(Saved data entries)
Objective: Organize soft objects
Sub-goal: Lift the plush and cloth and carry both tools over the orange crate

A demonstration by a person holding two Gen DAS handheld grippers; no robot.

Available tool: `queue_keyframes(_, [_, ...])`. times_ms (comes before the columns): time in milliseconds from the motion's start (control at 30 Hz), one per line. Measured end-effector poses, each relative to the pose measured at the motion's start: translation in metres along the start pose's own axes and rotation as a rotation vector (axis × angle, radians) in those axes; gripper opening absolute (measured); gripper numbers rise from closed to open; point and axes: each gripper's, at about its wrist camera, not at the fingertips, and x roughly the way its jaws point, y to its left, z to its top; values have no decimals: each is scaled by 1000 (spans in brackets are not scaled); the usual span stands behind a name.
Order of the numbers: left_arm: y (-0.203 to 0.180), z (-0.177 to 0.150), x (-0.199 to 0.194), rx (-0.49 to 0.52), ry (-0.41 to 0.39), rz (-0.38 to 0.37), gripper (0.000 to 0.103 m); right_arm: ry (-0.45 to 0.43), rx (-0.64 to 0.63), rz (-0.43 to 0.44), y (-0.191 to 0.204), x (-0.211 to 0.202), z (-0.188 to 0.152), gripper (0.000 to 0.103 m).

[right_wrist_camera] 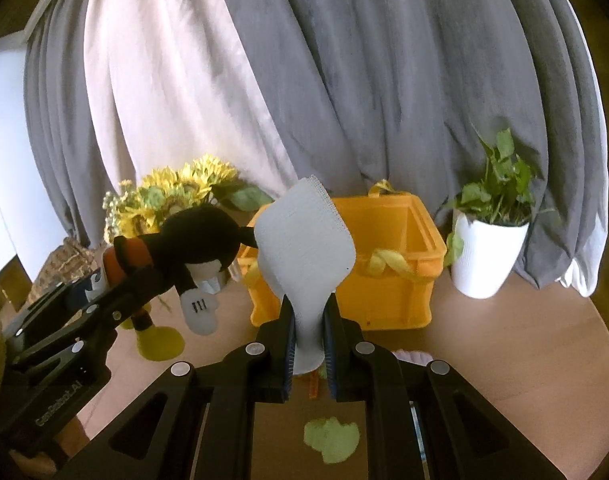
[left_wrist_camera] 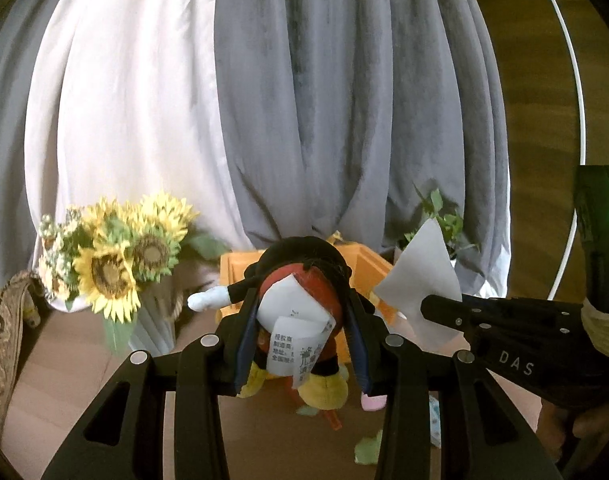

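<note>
A plush mouse (left_wrist_camera: pixel 304 254) with a black head, red shorts, yellow shoes and a white paper tag hangs above the table, and my left gripper (left_wrist_camera: pixel 302 320) is shut on its body. From the right wrist view the same plush mouse (right_wrist_camera: pixel 202 236) hangs at the left in the left gripper (right_wrist_camera: pixel 142 280). My right gripper (right_wrist_camera: pixel 308 320) is shut on a pale blue-grey cloth (right_wrist_camera: pixel 304 236), which stands up out of the jaws. In the left wrist view that cloth (left_wrist_camera: pixel 420 280) and the right gripper (left_wrist_camera: pixel 432 306) are at the right. An open orange bin (right_wrist_camera: pixel 392 284) stands just behind both.
A white pot with a green plant (right_wrist_camera: pixel 484 260) stands right of the bin, and sunflowers (right_wrist_camera: pixel 176 196) stand to its left. A green soft piece (right_wrist_camera: pixel 332 438) and a pink item (right_wrist_camera: pixel 414 356) lie on the round wooden table (right_wrist_camera: pixel 524 360). Grey and white curtains hang behind.
</note>
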Motion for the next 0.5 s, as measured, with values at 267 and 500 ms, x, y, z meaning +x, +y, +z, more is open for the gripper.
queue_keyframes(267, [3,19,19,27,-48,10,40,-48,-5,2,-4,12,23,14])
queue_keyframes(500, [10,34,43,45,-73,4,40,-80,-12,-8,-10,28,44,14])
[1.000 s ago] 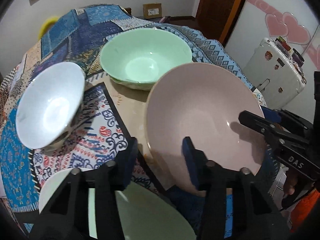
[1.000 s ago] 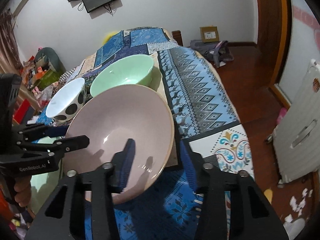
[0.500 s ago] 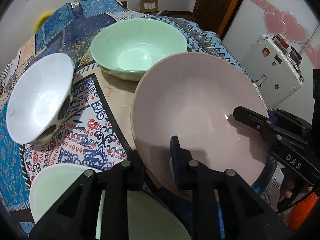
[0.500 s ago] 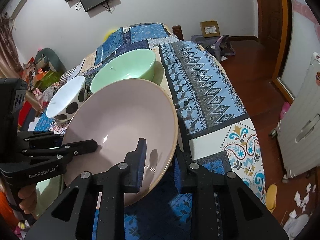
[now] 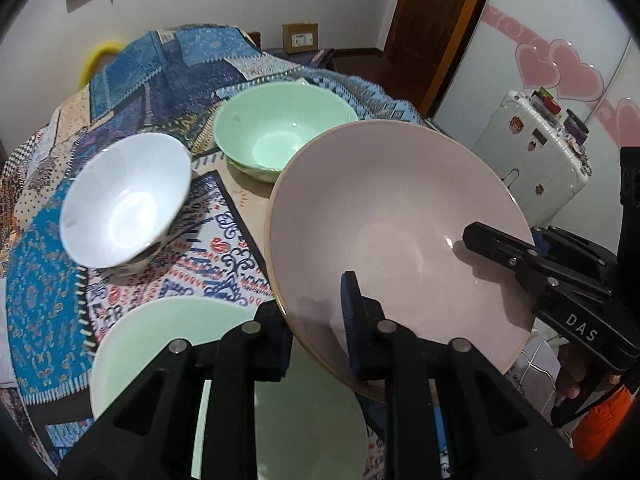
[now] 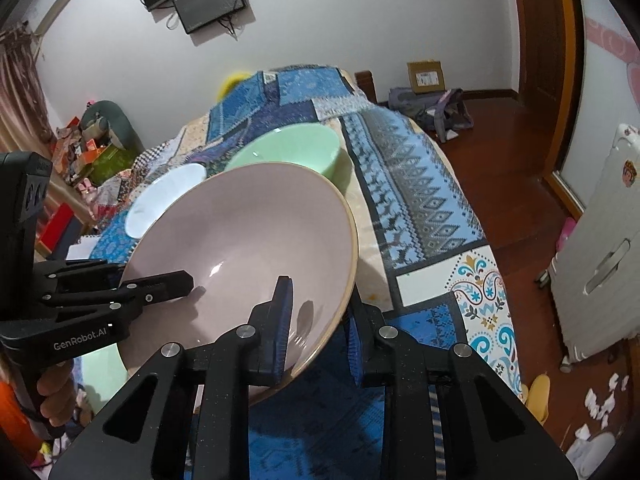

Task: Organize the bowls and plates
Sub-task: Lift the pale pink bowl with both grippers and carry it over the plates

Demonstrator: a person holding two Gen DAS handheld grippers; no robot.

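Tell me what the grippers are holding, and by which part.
Both hold the pink bowl by its rim: the left gripper pinches the near edge, the right gripper the opposite edge, one finger inside, one outside.

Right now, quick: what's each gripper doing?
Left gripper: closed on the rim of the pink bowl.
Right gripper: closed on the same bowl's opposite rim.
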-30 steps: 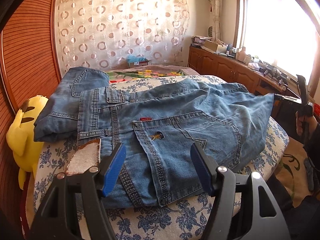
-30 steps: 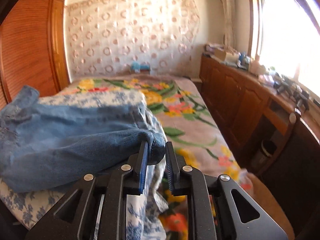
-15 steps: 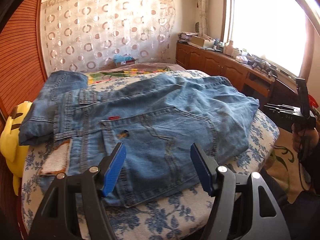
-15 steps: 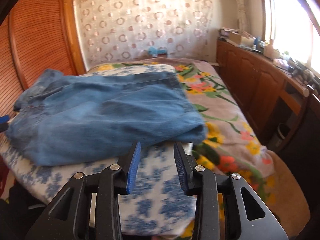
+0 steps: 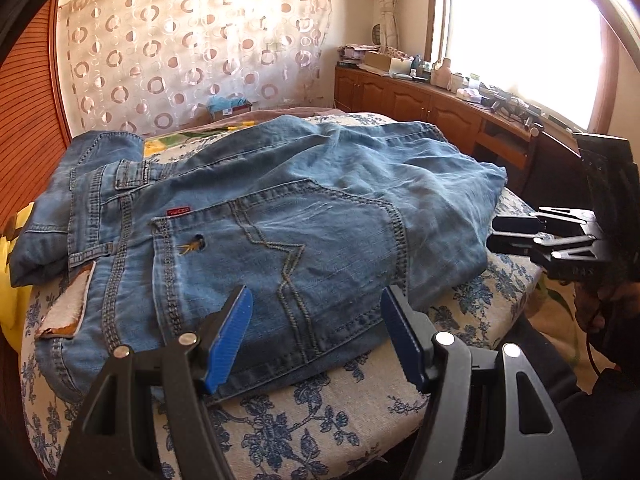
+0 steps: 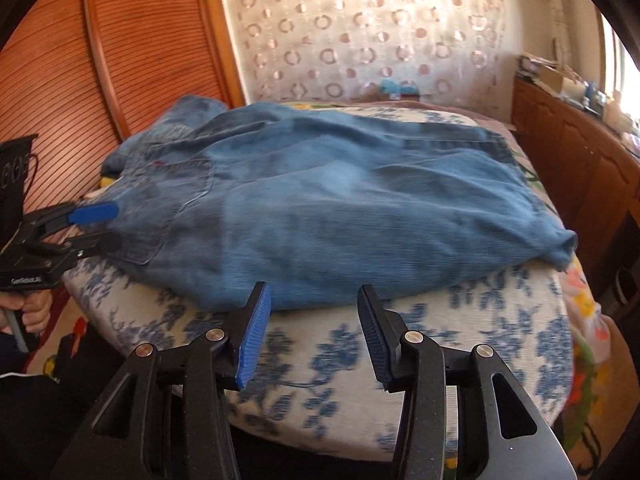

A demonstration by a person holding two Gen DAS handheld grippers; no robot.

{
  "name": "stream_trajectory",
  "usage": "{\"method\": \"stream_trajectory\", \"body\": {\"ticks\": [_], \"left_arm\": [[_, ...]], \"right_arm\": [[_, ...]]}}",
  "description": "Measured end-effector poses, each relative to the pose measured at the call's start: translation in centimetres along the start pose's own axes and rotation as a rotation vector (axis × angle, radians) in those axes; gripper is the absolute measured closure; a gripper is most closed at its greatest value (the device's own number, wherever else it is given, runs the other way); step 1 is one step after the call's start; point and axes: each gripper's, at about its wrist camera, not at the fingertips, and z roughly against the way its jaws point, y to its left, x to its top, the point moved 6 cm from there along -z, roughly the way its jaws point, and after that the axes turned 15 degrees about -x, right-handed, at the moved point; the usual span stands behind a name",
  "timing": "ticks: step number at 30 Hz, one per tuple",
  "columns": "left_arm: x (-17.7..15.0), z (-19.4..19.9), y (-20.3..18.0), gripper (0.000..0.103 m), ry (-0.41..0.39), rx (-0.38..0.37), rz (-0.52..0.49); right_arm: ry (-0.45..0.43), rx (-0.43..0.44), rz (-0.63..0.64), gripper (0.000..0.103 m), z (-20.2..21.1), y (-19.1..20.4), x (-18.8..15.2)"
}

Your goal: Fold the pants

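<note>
Blue jeans (image 5: 280, 200) lie folded on a blue-flowered cushion (image 5: 304, 412), back pocket up, and also fill the right wrist view (image 6: 340, 200). My left gripper (image 5: 316, 300) stands open just over the pocket's near edge, its pads not pressing the cloth. From the right wrist view it (image 6: 96, 228) sits at the jeans' left side. My right gripper (image 6: 313, 292) hovers over the cushion just short of the jeans' folded edge. Its jaws are opening with nothing between them. In the left wrist view it (image 5: 512, 232) sits off the right end of the jeans.
A yellow plush toy (image 5: 12, 240) lies at the cushion's left. Slatted wooden doors (image 6: 140, 40) stand behind it. A wooden cabinet (image 5: 420, 100) with clutter runs under the window on the right. A flowered bedspread (image 6: 588, 300) shows beside the cushion.
My right gripper let go of the jeans' folded end, drew back off it and swung left while its jaws widened. The left gripper shifted a little along the near edge, still open.
</note>
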Motion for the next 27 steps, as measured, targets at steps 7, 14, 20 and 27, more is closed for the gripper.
{"method": "stream_trajectory", "body": {"ticks": [7, 14, 20, 27], "left_arm": [[-0.5, 1.0, 1.9, 0.037, -0.012, 0.036, 0.032], [-1.2, 1.4, 2.8, 0.037, -0.017, 0.045, 0.055], [-1.4, 1.3, 2.6, 0.037, -0.014, 0.036, 0.048], [-0.9, 1.4, 1.8, 0.037, -0.019, 0.009, 0.022]], "right_arm": [[0.020, 0.060, 0.035, 0.056, -0.1, 3.6, -0.9], [0.029, 0.081, 0.068, 0.054, -0.8, 5.9, -1.0], [-0.058, 0.075, 0.083, 0.097, -0.2, 6.2, 2.5], [-0.179, 0.055, 0.091, 0.103, 1.1, 4.9, 8.9]]}}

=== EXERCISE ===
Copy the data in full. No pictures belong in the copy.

=== YOUR RESPONSE ===
Objective: Organize soft objects
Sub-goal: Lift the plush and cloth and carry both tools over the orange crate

A demonstration by a person holding two Gen DAS handheld grippers; no robot.

Available tool: `queue_keyframes(_, [_, ...])`. times_ms (comes before the columns): time in milliseconds from the motion's start (control at 30 Hz), one per line. Measured end-effector poses, each relative to the pose measured at the motion's start: translation in metres along the start pose's own axes and rotation as a rotation vector (axis × angle, radians) in those axes; gripper opening absolute (measured); gripper numbers rise from closed to open; point and axes: each gripper's, at about its wrist camera, not at the fingertips, and x roughly the way its jaws point, y to its left, z to its top; values have no decimals: each is scaled by 1000 (spans in brackets are not scaled); the usual span stands behind a name.
Order of the numbers: left_arm: y (-0.203 to 0.180), z (-0.177 to 0.150), x (-0.199 to 0.194), rx (-0.49 to 0.52), ry (-0.41 to 0.39), rz (-0.38 to 0.37), gripper (0.000 to 0.103 m); right_arm: ry (-0.45 to 0.43), rx (-0.64 to 0.63), rz (-0.43 to 0.44), y (-0.191 to 0.204), x (-0.211 to 0.202), z (-0.188 to 0.152), gripper (0.000 to 0.103 m).

[right_wrist_camera] 
[left_wrist_camera] 

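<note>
A plush mouse (left_wrist_camera: pixel 304 254) with a black head, red shorts, yellow shoes and a white paper tag hangs above the table, and my left gripper (left_wrist_camera: pixel 302 320) is shut on its body. From the right wrist view the same plush mouse (right_wrist_camera: pixel 202 236) hangs at the left in the left gripper (right_wrist_camera: pixel 142 280). My right gripper (right_wrist_camera: pixel 308 320) is shut on a pale blue-grey cloth (right_wrist_camera: pixel 304 236), which stands up out of the jaws. In the left wrist view that cloth (left_wrist_camera: pixel 420 280) and the right gripper (left_wrist_camera: pixel 432 306) are at the right. An open orange bin (right_wrist_camera: pixel 392 284) stands just behind both.
A white pot with a green plant (right_wrist_camera: pixel 484 260) stands right of the bin, and sunflowers (right_wrist_camera: pixel 176 196) stand to its left. A green soft piece (right_wrist_camera: pixel 332 438) and a pink item (right_wrist_camera: pixel 414 356) lie on the round wooden table (right_wrist_camera: pixel 524 360). Grey and white curtains hang behind.
</note>
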Motion for the next 0.5 s, as measured, with values at 267 and 500 ms, x, y, z meaning +x, +y, +z, more is open for the gripper.
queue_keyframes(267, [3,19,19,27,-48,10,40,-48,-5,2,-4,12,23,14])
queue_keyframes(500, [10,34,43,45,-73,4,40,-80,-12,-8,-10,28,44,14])
[1.000 s ago] 
[1.000 s ago] 
[0.500 s ago] 
[0.500 s ago] 
[now] 
[now] 

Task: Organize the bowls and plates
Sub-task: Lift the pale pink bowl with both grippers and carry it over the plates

Demonstrator: a person holding two Gen DAS handheld grippers; no robot.

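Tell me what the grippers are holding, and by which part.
Both hold the pink bowl by its rim: the left gripper pinches the near edge, the right gripper the opposite edge, one finger inside, one outside.

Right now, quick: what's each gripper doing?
Left gripper: closed on the rim of the pink bowl.
Right gripper: closed on the same bowl's opposite rim.
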-30 steps: 
-30 steps: 
-15 steps: 
-15 steps: 
+0 steps: 
+0 steps: 

A demonstration by a person holding two Gen DAS handheld grippers; no robot.

{
  "name": "stream_trajectory",
  "usage": "{\"method\": \"stream_trajectory\", \"body\": {\"ticks\": [_], \"left_arm\": [[_, ...]], \"right_arm\": [[_, ...]]}}",
  "description": "Measured end-effector poses, each relative to the pose measured at the call's start: translation in centimetres along the start pose's own axes and rotation as a rotation vector (axis × angle, radians) in those axes; gripper is the absolute measured closure; a gripper is most closed at its greatest value (the device's own number, wherever else it is given, runs the other way); step 1 is one step after the call's start; point and axes: each gripper's, at about its wrist camera, not at the fingertips, and z roughly against the way its jaws point, y to its left, x to its top, the point moved 6 cm from there along -z, roughly the way its jaws point, and after that the axes turned 15 degrees about -x, right-handed, at the moved point; the usual span stands behind a name",
  "timing": "ticks: step number at 30 Hz, one per tuple",
  "columns": "left_arm: x (-17.7..15.0), z (-19.4..19.9), y (-20.3..18.0), gripper (0.000..0.103 m), ry (-0.41..0.39), rx (-0.38..0.37), rz (-0.52..0.49); right_arm: ry (-0.45..0.43), rx (-0.43..0.44), rz (-0.63..0.64), gripper (0.000..0.103 m), z (-20.2..21.1), y (-19.1..20.4), x (-18.8..15.2)"
}

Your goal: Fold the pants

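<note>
Blue jeans (image 5: 280, 200) lie folded on a blue-flowered cushion (image 5: 304, 412), back pocket up, and also fill the right wrist view (image 6: 340, 200). My left gripper (image 5: 316, 300) stands open just over the pocket's near edge, its pads not pressing the cloth. From the right wrist view it (image 6: 96, 228) sits at the jeans' left side. My right gripper (image 6: 313, 292) hovers over the cushion just short of the jeans' folded edge. Its jaws are opening with nothing between them. In the left wrist view it (image 5: 512, 232) sits off the right end of the jeans.
A yellow plush toy (image 5: 12, 240) lies at the cushion's left. Slatted wooden doors (image 6: 140, 40) stand behind it. A wooden cabinet (image 5: 420, 100) with clutter runs under the window on the right. A flowered bedspread (image 6: 588, 300) shows beside the cushion.
My right gripper let go of the jeans' folded end, drew back off it and swung left while its jaws widened. The left gripper shifted a little along the near edge, still open.
</note>
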Motion for the next 27 steps, as measured, targets at steps 7, 14, 20 and 27, more is closed for the gripper.
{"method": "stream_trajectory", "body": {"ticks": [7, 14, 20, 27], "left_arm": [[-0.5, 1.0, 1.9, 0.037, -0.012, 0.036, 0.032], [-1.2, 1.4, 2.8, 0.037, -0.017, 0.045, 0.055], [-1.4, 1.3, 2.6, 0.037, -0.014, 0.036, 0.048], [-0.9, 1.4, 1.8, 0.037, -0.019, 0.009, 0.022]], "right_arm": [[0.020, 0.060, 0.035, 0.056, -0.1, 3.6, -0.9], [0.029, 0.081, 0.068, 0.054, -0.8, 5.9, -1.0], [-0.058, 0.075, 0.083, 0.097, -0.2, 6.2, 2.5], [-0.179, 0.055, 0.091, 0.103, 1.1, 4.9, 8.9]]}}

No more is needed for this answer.